■ **WHAT TO DO**: In the material below, some lines carry "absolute". Copy each such line.

• • • •

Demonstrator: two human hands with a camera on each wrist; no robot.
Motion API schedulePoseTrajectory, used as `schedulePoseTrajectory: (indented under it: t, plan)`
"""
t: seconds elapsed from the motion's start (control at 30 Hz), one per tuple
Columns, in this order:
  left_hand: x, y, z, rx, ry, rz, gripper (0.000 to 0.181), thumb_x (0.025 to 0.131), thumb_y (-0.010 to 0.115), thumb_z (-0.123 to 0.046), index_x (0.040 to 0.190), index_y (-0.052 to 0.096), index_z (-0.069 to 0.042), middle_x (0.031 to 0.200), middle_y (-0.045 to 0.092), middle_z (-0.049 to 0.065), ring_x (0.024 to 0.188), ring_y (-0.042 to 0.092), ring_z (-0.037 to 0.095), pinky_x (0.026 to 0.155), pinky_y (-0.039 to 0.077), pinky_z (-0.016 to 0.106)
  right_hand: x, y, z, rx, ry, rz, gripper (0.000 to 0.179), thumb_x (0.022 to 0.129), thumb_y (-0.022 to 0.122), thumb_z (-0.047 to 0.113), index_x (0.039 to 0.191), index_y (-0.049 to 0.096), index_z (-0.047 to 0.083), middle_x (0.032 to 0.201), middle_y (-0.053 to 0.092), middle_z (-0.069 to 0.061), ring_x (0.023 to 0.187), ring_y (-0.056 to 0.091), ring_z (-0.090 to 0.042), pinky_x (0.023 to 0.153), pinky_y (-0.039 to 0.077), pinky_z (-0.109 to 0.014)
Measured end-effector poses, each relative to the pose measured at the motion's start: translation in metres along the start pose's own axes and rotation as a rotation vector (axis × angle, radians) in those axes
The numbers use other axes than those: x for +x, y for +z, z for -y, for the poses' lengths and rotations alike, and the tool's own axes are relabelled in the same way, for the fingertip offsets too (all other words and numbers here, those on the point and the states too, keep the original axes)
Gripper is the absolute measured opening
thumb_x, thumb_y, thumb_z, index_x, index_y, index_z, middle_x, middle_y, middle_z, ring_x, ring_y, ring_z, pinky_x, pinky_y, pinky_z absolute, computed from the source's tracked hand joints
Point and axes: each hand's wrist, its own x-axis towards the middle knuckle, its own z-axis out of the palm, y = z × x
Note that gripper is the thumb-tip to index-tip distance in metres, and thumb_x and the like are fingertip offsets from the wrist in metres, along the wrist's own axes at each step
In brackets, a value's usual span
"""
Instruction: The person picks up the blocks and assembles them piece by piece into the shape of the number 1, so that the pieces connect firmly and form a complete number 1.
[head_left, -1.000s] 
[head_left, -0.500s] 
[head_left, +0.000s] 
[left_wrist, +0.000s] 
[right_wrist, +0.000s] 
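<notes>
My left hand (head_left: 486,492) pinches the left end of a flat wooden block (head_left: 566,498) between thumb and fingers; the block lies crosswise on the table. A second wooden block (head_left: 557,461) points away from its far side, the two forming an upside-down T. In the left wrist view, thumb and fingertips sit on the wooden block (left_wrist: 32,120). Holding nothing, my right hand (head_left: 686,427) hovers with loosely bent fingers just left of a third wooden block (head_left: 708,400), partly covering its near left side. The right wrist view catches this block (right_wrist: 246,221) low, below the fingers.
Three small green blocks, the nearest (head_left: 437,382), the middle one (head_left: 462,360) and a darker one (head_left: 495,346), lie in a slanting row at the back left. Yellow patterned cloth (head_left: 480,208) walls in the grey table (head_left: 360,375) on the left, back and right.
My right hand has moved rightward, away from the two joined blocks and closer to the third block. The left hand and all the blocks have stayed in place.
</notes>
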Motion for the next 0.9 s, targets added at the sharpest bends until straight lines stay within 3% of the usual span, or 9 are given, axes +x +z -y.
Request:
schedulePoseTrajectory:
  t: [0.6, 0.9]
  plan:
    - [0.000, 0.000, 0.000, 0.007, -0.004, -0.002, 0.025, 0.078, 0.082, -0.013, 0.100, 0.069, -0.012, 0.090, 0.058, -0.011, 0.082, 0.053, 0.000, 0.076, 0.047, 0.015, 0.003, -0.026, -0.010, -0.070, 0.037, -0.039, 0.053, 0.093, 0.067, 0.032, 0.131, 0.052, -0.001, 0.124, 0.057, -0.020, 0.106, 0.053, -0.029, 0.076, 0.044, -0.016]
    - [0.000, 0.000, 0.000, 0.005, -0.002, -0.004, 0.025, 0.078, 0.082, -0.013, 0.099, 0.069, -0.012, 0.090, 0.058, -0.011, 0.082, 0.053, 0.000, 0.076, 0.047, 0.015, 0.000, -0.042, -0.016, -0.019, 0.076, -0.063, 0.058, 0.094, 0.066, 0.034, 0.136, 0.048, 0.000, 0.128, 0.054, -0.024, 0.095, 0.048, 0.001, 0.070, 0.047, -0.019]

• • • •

■ **EXERCISE RESULT**:
Gripper is the absolute measured opening
thumb_x, thumb_y, thumb_z, index_x, index_y, index_z, middle_x, middle_y, middle_z, ring_x, ring_y, ring_z, pinky_x, pinky_y, pinky_z absolute, computed from the source's tracked hand joints

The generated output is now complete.